I've heard in the news recently that lenders are targeting their sub-prime marketing efforts towards minorities. Why is this?
Lenders target their sub-prime marketing efforts towards racial and ethnic minorities largely as a strategy to extend loans to these groups while simultaneously guarding against the risk of default. In light of the historical claims of discrimination against minorities in the lending market, lenders have more recently been making concerted efforts to issue loans to minorities under sub-prime programs.
Relative to other groups, minorities have long experienced difficulty obtaining mortgages under standard lending criteria. Because racial and ethnic minorities disproportionately fall into lower socioeconomic classes and consequently have lower-and even impaired-credit ratings, they have traditionally been less likely to qualify for most mortgage plans. As a result, the rate at which their loan applications have been turned down has been much higher than that for whites. This situation has become an important cause for concern. Most significantly, it has stimulated much thought about possible racial discrimination in the lending market to minorities' detriment. In response to such claims, the federal government began to focus heavily on the issue in the 1970s and enacted the Community Reinvestment Act of 1977 to increase fairness in lending among minority neighborhoods. It also began levying tens of millions of dollars in fines against discriminatory lenders.

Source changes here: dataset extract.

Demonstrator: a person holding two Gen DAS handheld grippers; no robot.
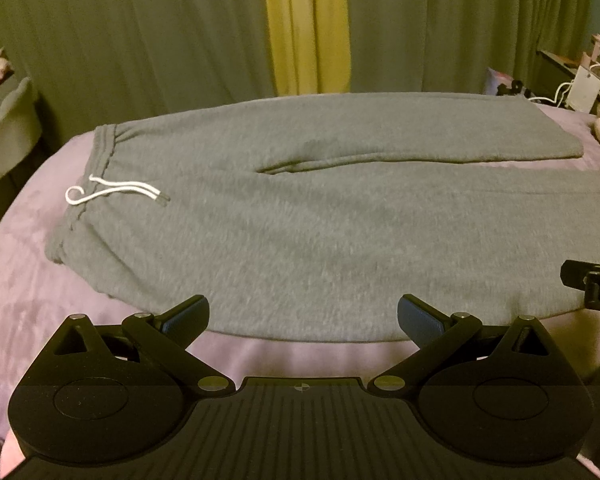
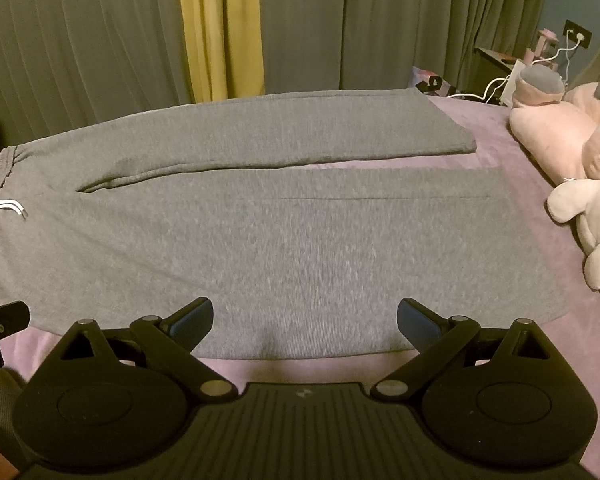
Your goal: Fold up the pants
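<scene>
Grey sweatpants point(image 1: 300, 216) lie flat and spread on a purple bedspread point(image 1: 28, 280), waistband at the left with a white drawstring point(image 1: 112, 192), both legs running right. They also show in the right wrist view point(image 2: 300, 232). My left gripper point(image 1: 303, 318) is open and empty, just above the near edge of the pants toward the waist end. My right gripper point(image 2: 305, 320) is open and empty over the near leg's front edge. The right gripper's tip shows at the right edge of the left view point(image 1: 592, 286).
Pink and grey plush toys point(image 2: 572, 140) lie on the bed to the right of the leg ends. Green and yellow curtains point(image 2: 220, 32) hang behind the bed. A nightstand with cables point(image 2: 500, 68) stands at the far right. A chair point(image 1: 8, 132) stands at the left.
</scene>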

Feeling the pressure to reach out to underserved neighborhoods and communities, many banks discovered that they could indeed lend to low- and moderate- income residents by charging higher fees for their loans. This type of loan is called a sub-prime loan, and it was first made possible in the 1980s when the federal government lifted mortgage interest ceilings. It became a common and profitable practice just one decade later.
Sub-prime loans are made without regard for the borrower's ability to repay them. They are typically made to borrowers with credit troubles or limited credit histories who do not qualify for less expensive prime loans. Sub-prime loans carry high interest rates, fees, heavy prepayment penalties, and significant credit insurance. The costs are much higher than those of their prime counterparts.
Lenders claim that targeting minority groups with sub-prime marketing programs is necessary-they must charge them higher interests rates to cover the increased underwriting risk they assume by extending them loans. They assert that they were criticized when they did not lend in minority neighborhoods. As such, they see sub-prime lending to minorities as a way to lend to more minorities without overexposing themselves to heightened risks of loss on their loans.